Figure 1: Precision-Recall curve comparing model performances across lexical (N-gram), CMDCaliper, and RETSim models for three enterprise detection scenarios.
The computational efficiency of lexical modeling ensures operational scalability, supporting near-real-time inference across petabyte-scale daily log volumes while maintaining feasible alert volumes for human analysts.
Active Learning and Analyst Efficiency
The framework incorporates active learning principles for feedback ingestion, assigning time-decaying weights to analyst-labeled data points and adjusting for class imbalance—critical in environments with a ratio of benign-to-malicious instances orders of magnitude apart. Feedback-driven retraining enables rapid adaptation to novel threats and network changes, avoiding the stagnation associated with static rule sets.
Extensive live deployment and A/B testing demonstrate the active learning pipeline’s superiority. The active model not only preserves coverage on known incidents, but consistently identifies additional true positives and reduces false positive tickets relative to a fixed, non-updatable baseline, quantifying a net gain in both threat detection and analyst efficiency.
Quantitative Validation
The system has been evaluated across multiple Google-internal security scenarios, including reverse shell, hacking tools, and living-off-the-land (LOTL) attacks. It processes over 250 billion daily raw events, reducing them through staged filtering and ML inference to fewer than one ticket per detection scenario per day—a reduction factor of nine orders of magnitude. Simula-generated synthetic datasets with 20,000 balanced samples in 20 minutes enable models to achieve a precision-recall F1 score of 0.95, outperforming labor-intensive manually curated datasets by a significant margin.
Theoretical and Practical Implications
This framework demonstrates that self-sustaining, analyst-guided threat detection pipelines are operationally feasible and can maintain precision and adaptability at hyperscale.
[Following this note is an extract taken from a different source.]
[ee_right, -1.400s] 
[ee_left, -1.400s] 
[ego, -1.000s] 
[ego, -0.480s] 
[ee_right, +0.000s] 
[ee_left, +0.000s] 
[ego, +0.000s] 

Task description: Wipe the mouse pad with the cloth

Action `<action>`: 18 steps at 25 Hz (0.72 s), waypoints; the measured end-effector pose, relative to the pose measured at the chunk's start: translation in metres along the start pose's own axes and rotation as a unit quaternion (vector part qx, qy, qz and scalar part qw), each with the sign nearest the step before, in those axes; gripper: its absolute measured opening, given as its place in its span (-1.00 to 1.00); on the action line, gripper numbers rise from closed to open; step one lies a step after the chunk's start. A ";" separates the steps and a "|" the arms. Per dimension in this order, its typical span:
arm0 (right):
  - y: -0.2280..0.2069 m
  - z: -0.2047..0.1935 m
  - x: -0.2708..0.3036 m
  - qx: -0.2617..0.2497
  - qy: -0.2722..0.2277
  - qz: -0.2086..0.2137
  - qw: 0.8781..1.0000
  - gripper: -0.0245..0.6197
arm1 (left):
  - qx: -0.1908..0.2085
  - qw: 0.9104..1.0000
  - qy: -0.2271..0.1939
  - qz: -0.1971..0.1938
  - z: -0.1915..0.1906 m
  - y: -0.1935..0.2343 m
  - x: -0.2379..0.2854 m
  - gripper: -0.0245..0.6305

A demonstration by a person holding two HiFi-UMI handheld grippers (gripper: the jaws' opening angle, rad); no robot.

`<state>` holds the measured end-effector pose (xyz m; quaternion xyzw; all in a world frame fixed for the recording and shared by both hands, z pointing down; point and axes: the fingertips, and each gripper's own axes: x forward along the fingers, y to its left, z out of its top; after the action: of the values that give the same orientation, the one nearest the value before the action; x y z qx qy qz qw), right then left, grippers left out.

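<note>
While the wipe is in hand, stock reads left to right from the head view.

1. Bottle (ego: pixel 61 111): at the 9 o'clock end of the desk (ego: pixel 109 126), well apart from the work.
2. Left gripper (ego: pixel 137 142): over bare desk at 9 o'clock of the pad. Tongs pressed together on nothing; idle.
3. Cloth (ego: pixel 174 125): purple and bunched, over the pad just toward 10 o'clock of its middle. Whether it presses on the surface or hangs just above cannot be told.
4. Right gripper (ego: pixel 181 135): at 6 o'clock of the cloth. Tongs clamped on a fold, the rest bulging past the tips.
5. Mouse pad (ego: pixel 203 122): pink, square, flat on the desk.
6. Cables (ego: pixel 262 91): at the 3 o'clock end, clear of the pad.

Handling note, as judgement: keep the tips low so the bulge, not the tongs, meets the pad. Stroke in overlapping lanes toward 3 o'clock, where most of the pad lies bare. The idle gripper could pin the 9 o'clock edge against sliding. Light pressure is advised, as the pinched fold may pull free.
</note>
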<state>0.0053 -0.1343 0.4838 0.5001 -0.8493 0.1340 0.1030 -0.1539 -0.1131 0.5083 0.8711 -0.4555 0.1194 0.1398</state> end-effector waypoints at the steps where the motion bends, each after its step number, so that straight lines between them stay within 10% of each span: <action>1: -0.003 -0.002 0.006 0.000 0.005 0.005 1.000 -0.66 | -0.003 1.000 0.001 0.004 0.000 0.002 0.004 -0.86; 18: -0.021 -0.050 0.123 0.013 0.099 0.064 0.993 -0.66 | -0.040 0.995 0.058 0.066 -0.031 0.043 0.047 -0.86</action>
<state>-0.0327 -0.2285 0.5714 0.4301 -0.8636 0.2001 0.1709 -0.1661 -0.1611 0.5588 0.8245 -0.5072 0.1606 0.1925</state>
The use of reasoning-centric synthetic data generation and lightweight ML offers clear advantages: reduced deployment and maintenance overhead, robust performance against distributional drift, and new avenues for democratized ML application across domains with severe data scarcity or privacy risk.
These results suggest a paradigm shift in applied enterprise ML security, privileging automation, reasoning-based synthetic data, and continuous analyst-in-the-loop adaptation over static, heuristic-heavy practices.
Prospective Directions
Further research opportunities arise in exploring chunking approaches and hybrid lexical-semantic models for improved handling of long, complex command lines, as well as the generalization of seedless synthetic data generation to additional security and operational domains. The established feedback-driven continuous adaptation pipeline can be extended to support broader classes of security events, anomaly types, and federated organizational deployments.
Conclusion
The proposed framework effectively integrates rule-based filtering, lightweight ML classification, reasoning-driven synthetic data generation, and active learning to deliver scalable, precise, and maintainable enterprise threat detection. By enabling security analysts to guide model refinement without deep ML expertise and rigorously validating efficiency and adaptability at production scale, the system offers a compelling blueprint for the democratization of ML in security operations.